[EXERCISE MATERIALS]
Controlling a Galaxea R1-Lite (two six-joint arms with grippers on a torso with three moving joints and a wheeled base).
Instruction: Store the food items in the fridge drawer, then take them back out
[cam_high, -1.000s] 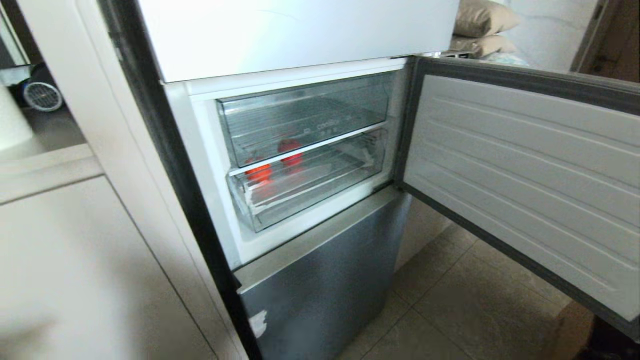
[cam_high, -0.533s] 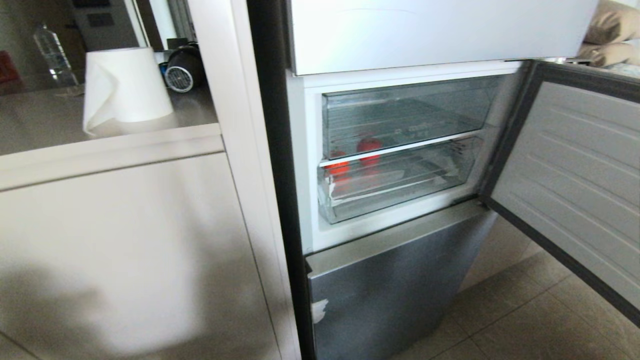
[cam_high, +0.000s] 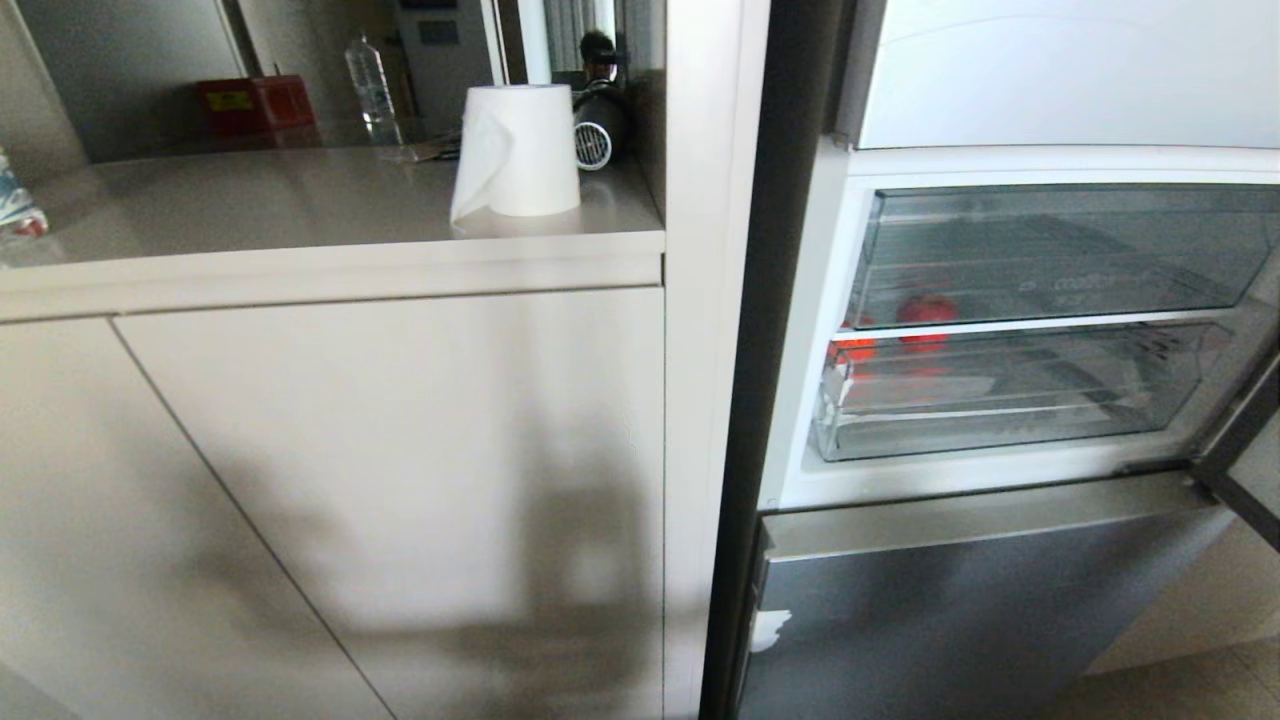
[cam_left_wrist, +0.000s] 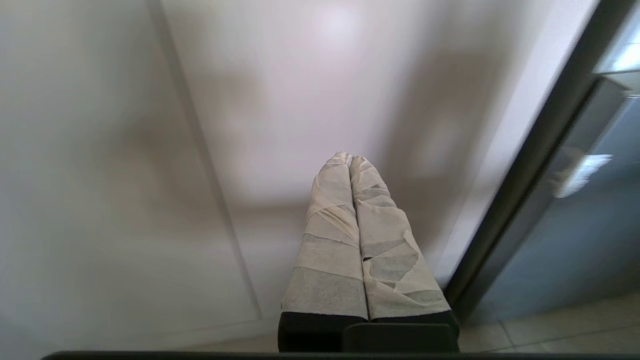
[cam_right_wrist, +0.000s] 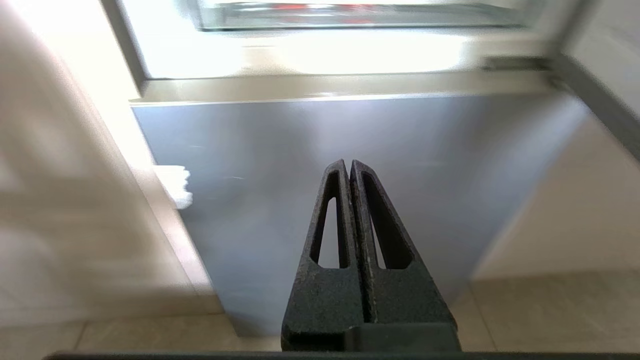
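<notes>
The fridge drawer (cam_high: 1000, 425), shallow and clear with white tape at its left front corner, sits pushed in under a deeper lettered drawer (cam_high: 1060, 250) in the open fridge at the right. Red food items (cam_high: 925, 310) show through the clear plastic at the left back, level with the white divider; I cannot tell which drawer holds them. Neither gripper is in the head view. My left gripper (cam_left_wrist: 350, 159), fingers taped, is shut and empty before a beige cabinet door. My right gripper (cam_right_wrist: 348, 164) is shut and empty, facing the grey lower fridge door (cam_right_wrist: 350, 150) below the drawer (cam_right_wrist: 350, 17).
A beige counter (cam_high: 250, 210) on the left carries a paper towel roll (cam_high: 517, 150), a water bottle (cam_high: 370, 88), a red box (cam_high: 255, 100) and a black round appliance (cam_high: 598, 120). The open fridge door's edge (cam_high: 1240, 450) stands at the far right. Tiled floor lies below.
The whole head view has swung left: the fridge now sits at the right and the counter and cabinet fill the left. Drawers and red items have not moved.
</notes>
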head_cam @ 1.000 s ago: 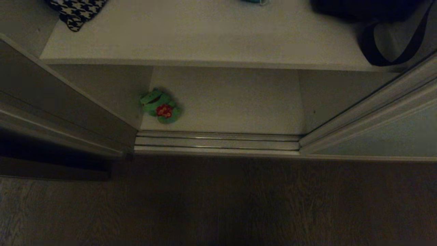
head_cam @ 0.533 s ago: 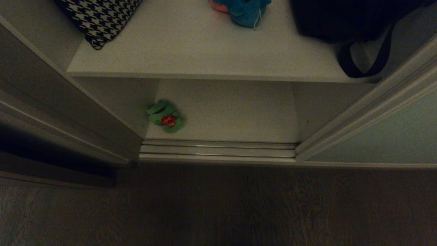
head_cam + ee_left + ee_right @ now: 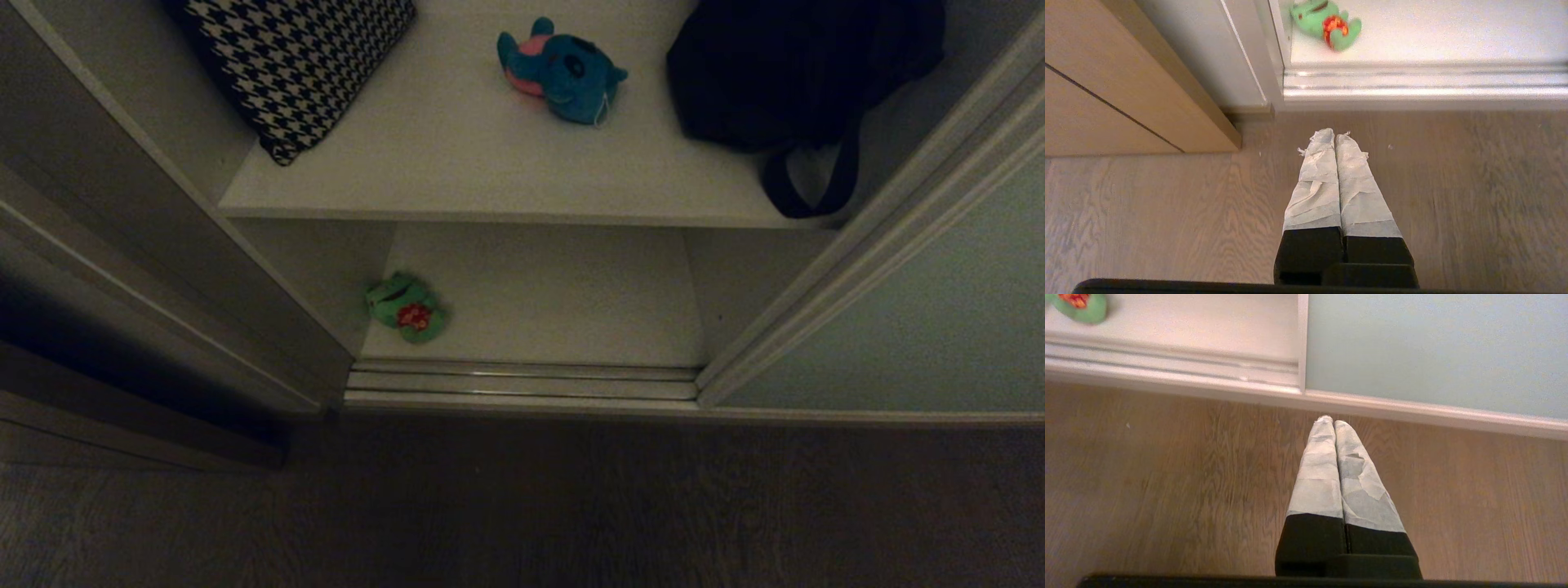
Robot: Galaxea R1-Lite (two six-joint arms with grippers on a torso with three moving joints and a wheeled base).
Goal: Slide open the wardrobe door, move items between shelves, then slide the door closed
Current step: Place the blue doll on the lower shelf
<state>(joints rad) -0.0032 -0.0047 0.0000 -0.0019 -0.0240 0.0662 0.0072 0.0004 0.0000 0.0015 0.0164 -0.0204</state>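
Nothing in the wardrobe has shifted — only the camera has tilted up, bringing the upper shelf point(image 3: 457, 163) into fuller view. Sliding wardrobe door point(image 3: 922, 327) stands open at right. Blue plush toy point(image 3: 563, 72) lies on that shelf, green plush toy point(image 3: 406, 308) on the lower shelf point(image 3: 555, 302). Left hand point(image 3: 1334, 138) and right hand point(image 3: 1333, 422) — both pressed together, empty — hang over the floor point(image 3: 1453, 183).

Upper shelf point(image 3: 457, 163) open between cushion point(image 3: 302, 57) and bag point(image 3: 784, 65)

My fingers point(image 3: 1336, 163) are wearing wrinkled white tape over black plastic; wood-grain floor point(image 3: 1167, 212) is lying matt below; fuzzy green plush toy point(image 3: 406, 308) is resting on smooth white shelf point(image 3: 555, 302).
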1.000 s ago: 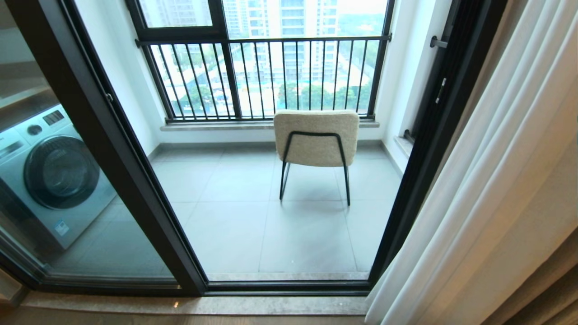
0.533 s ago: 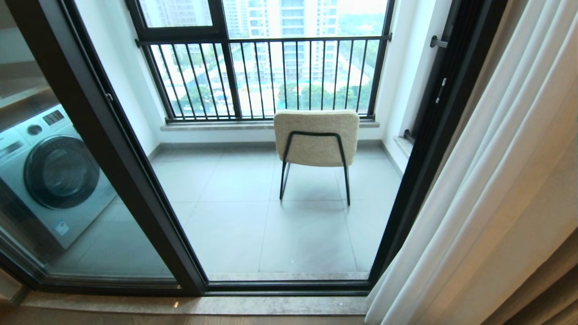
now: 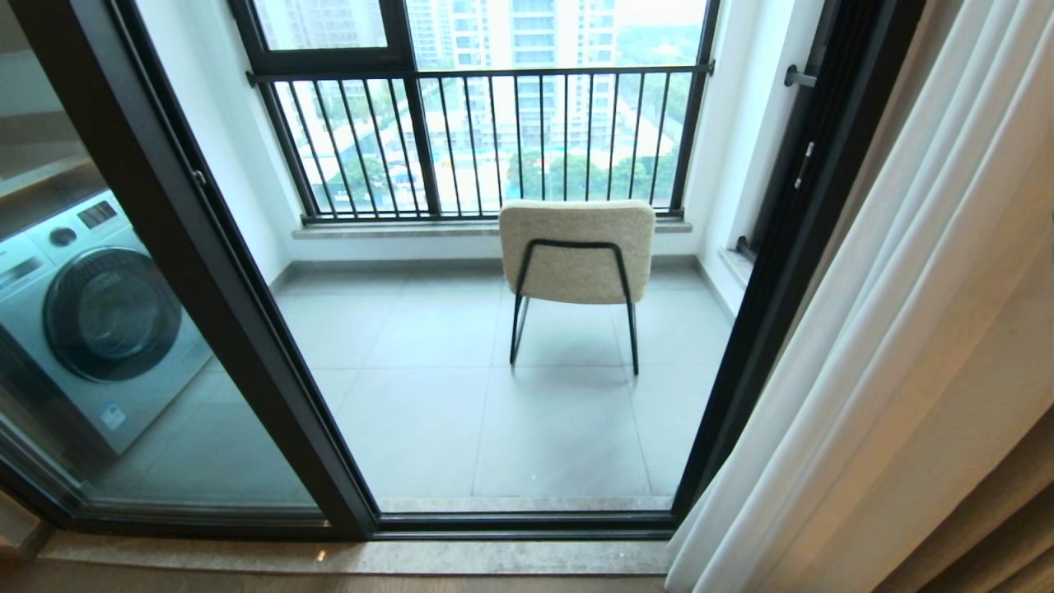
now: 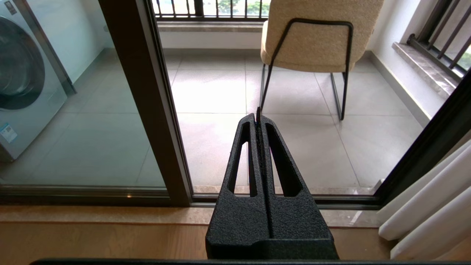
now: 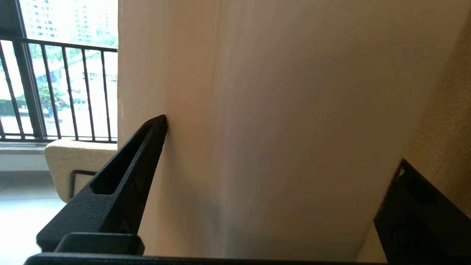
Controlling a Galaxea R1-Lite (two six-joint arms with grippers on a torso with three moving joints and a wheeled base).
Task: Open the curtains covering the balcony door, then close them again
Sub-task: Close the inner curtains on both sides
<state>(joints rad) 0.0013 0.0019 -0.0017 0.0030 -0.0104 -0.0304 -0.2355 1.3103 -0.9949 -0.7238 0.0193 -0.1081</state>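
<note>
Two views show the curtains (image 3: pixel 897 329) gathered at the right of the scene, off the glass: sheer white fabric in soft, rounded vertical folds, the hem wavy where it meets the floor at the near right; a coarser beige drape (image 5: pixel 441 110) hangs just beside them, further right. The door (image 3: pixel 198 272) is glass in a dark, smooth metal frame; its pane stands at the left and the middle of the opening is bare. Through the pane a grey washer (image 3: pixel 90 321) with a round dark porthole shows at the far left; on the pale square tiles (image 3: pixel 436 412) beyond stands a chair (image 3: pixel 576 251) with a nubbly cream back and thin black bent-rod legs, and behind it a railing (image 3: pixel 494 140) of slim black bars. The right claw (image 5: pixel 276 147) is spread wide, its fingers textured black plastic and tapered to a point; the curtains fill the gap between them, and one fingertip (image 5: pixel 160 123) touches the fabric near its left edge; it grips nothing. The left claw (image 4: pixel 258 117) is closed, fingers pressed flat together, empty, hanging near over the wooden floor (image 4: pixel 92 239) before the sill.
</note>
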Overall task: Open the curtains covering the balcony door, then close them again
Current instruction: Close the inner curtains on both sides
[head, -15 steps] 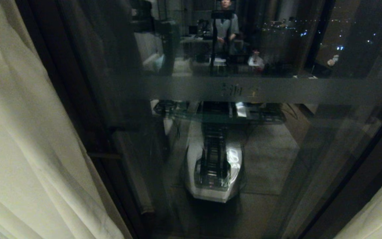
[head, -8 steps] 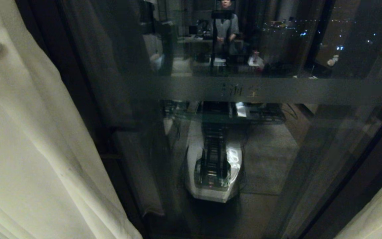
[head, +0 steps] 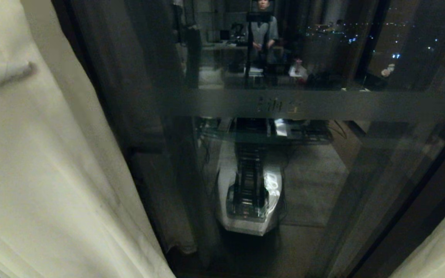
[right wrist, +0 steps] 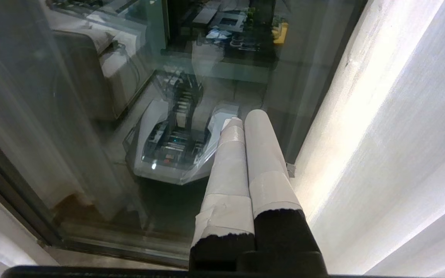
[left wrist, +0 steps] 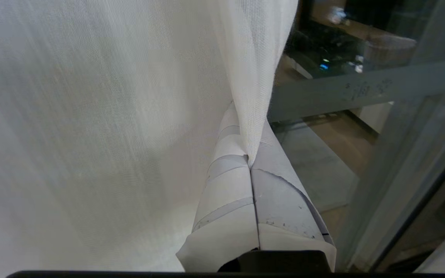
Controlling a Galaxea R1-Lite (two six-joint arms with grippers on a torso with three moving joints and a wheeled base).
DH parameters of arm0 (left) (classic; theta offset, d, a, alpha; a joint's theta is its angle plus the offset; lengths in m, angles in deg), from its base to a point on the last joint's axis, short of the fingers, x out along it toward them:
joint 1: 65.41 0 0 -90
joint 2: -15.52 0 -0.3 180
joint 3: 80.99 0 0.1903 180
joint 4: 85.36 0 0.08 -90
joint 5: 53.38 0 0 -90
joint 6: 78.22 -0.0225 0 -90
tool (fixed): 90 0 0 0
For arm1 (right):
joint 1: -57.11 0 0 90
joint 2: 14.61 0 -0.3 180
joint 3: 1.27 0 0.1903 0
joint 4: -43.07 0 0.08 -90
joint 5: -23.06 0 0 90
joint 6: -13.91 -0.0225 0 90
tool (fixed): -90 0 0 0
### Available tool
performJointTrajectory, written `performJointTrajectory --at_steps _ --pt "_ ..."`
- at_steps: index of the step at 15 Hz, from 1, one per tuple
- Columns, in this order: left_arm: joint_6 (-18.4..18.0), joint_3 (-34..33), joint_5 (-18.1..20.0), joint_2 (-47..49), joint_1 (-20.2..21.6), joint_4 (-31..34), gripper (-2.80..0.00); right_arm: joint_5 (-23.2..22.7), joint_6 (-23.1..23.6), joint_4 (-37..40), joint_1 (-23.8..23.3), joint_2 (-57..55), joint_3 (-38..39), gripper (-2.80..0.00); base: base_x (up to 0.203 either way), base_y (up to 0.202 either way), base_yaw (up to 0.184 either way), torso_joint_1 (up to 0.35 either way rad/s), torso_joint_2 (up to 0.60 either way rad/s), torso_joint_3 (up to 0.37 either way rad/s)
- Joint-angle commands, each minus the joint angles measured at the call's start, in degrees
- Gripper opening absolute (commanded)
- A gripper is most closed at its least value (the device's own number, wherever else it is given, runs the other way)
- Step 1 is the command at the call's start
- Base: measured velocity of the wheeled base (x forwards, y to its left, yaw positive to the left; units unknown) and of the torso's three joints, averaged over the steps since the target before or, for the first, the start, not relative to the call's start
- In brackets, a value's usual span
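The left curtain [head: 33,173] is a cream pleated panel filling the left of the head view. My left gripper [left wrist: 245,119] is shut on its hemmed edge, and the woven fabric [left wrist: 253,77] rises out from between the taped fingers [left wrist: 222,200]. The balcony door [head: 303,181] is dark reflective glass with a frosted band [head: 342,105], uncovered across the middle and right. A strip of the right curtain [head: 442,251] shows at the lower right corner. My right gripper [right wrist: 245,116] is shut on nothing, hanging between the glass and the right curtain [right wrist: 400,135].
The glass reflects my own white base [head: 249,193], a desk, and a person [head: 263,31] standing behind a tripod. The door's dark frame [head: 411,224] runs along the right curtain. The door's bottom rail [right wrist: 91,243] lies below the right gripper.
The left curtain's edge has travelled to the right across the glass with my left gripper, covering more of the door. The reflection, the right curtain and the right arm stayed put.
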Motion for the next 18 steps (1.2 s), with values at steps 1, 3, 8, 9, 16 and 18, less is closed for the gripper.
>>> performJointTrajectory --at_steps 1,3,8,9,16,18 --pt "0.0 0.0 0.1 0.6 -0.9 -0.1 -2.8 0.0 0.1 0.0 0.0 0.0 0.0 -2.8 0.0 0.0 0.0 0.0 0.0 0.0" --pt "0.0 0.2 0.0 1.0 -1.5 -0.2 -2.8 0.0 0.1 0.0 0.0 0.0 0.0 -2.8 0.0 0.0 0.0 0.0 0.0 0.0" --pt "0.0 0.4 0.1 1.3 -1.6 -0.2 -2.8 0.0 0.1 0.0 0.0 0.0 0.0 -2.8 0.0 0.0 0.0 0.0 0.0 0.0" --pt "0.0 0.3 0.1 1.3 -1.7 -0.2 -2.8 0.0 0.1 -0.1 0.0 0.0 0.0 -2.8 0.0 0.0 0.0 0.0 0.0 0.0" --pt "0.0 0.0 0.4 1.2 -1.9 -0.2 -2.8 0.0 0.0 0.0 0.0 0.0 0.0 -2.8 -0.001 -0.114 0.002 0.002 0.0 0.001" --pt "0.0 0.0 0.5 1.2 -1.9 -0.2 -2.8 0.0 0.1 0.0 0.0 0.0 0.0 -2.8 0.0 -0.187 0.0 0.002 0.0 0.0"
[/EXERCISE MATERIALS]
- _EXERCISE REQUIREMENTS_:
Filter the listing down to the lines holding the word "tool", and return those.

- _RESPONSE TO THE TASK_:
tool (fixed): 90 0 0 0
tool (fixed): -90 0 0 0
### Available tool

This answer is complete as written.